### Exercise details
Retype each line exactly as it stands, beginning at the first line of the material and finishing with the line that contains "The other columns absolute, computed".

### Input data
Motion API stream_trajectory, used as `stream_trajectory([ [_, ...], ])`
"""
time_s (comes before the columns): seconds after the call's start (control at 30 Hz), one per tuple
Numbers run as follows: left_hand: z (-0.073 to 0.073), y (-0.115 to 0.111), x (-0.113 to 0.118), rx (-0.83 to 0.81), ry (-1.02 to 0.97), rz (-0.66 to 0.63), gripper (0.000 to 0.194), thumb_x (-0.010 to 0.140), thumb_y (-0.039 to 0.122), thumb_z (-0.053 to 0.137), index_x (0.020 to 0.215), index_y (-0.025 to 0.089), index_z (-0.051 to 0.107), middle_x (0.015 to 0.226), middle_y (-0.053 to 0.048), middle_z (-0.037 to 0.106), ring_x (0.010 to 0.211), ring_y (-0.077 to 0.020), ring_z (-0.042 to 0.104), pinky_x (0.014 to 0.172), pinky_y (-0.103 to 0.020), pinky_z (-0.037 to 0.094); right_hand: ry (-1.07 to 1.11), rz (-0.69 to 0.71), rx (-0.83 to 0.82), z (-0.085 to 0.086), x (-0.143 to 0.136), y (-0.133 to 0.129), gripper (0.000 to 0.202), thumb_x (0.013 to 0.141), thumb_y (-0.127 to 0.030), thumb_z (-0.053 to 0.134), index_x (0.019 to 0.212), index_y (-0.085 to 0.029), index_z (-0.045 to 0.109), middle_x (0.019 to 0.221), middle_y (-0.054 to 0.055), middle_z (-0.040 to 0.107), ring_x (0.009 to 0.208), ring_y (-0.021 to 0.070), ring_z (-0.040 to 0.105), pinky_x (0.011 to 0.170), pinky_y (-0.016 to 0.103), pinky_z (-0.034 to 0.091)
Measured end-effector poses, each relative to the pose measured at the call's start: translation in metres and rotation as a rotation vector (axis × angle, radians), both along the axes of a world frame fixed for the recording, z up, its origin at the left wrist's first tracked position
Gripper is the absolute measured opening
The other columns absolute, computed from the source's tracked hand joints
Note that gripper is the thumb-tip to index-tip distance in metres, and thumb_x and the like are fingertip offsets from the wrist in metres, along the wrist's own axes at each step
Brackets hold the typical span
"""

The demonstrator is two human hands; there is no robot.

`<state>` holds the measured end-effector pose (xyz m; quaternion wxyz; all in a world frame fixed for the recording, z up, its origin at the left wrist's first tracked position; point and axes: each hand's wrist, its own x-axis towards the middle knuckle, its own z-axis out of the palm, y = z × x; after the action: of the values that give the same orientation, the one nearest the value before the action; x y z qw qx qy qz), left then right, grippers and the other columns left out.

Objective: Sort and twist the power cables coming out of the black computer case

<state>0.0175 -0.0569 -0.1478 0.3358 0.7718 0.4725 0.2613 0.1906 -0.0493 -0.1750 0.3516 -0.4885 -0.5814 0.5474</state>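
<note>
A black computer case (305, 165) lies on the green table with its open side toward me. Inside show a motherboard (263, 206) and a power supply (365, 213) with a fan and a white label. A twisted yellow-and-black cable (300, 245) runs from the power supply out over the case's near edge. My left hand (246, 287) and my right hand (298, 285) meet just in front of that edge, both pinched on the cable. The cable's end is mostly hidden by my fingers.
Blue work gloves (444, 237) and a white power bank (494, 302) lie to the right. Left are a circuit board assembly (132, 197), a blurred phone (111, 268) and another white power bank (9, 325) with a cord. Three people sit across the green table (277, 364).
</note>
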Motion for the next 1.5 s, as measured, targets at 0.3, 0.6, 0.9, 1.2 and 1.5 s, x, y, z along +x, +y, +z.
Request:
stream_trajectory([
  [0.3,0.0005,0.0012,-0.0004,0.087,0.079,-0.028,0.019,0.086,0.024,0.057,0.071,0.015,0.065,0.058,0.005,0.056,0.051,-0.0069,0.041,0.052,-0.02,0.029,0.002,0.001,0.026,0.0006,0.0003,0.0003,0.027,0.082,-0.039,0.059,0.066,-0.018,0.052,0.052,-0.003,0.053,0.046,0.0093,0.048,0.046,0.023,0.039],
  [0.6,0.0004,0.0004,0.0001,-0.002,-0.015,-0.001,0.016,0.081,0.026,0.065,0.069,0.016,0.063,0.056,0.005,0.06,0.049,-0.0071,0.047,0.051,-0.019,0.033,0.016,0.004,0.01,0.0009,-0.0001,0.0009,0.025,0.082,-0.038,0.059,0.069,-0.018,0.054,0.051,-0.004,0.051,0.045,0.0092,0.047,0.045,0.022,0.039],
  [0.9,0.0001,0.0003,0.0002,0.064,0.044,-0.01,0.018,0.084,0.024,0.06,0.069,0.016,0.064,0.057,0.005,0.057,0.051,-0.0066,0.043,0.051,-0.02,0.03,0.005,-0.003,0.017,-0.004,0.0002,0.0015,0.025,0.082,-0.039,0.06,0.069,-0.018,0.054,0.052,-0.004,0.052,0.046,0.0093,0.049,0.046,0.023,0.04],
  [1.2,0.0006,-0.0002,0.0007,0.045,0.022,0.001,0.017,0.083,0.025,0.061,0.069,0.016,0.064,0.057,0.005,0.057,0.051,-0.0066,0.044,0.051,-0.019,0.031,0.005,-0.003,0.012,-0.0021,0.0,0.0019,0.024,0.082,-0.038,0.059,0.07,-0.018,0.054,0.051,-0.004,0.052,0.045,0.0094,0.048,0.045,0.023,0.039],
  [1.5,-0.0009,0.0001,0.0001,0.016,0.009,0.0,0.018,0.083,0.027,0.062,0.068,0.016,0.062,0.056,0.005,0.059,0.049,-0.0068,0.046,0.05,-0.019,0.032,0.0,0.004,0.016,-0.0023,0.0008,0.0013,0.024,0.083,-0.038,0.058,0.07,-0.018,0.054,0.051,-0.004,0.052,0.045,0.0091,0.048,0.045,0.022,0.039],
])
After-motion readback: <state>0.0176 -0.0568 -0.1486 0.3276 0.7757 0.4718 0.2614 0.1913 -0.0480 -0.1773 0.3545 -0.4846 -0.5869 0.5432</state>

### Answer
Motion API stream_trajectory, used as `stream_trajectory([ [_, ...], ])`
"""
time_s (comes before the columns): seconds after the call's start (control at 30 Hz), one per tuple
Numbers run as follows: left_hand: z (-0.073 to 0.073), y (-0.115 to 0.111), x (-0.113 to 0.118), rx (-0.83 to 0.81), ry (-1.02 to 0.97), rz (-0.66 to 0.63), gripper (0.000 to 0.194), thumb_x (-0.010 to 0.140), thumb_y (-0.039 to 0.122), thumb_z (-0.053 to 0.137), index_x (0.020 to 0.215), index_y (-0.025 to 0.089), index_z (-0.051 to 0.107), middle_x (0.015 to 0.226), middle_y (-0.053 to 0.048), middle_z (-0.037 to 0.106), ring_x (0.010 to 0.211), ring_y (-0.077 to 0.020), ring_z (-0.042 to 0.104), pinky_x (0.014 to 0.172), pinky_y (-0.103 to 0.020), pinky_z (-0.037 to 0.094); right_hand: ry (-1.07 to 1.11), rz (-0.69 to 0.71), rx (-0.83 to 0.82), z (-0.085 to 0.086), x (-0.143 to 0.136), y (-0.133 to 0.129), gripper (0.000 to 0.202), thumb_x (0.013 to 0.141), thumb_y (-0.127 to 0.030), thumb_z (-0.053 to 0.134), index_x (0.019 to 0.212), index_y (-0.085 to 0.029), index_z (-0.045 to 0.109), middle_x (0.019 to 0.221), middle_y (-0.054 to 0.055), middle_z (-0.040 to 0.107), ring_x (0.009 to 0.208), ring_y (-0.021 to 0.070), ring_z (-0.040 to 0.105), pinky_x (0.011 to 0.170), pinky_y (-0.016 to 0.103), pinky_z (-0.034 to 0.091)
Measured end-effector poses, each relative to the pose measured at the call's start: translation in metres and rotation as a rotation vector (axis × angle, radians), both along the axes of a world frame fixed for the recording, z up, its origin at the left wrist's first tracked position
Gripper is the absolute measured opening
The other columns absolute, computed from the source's tracked hand joints

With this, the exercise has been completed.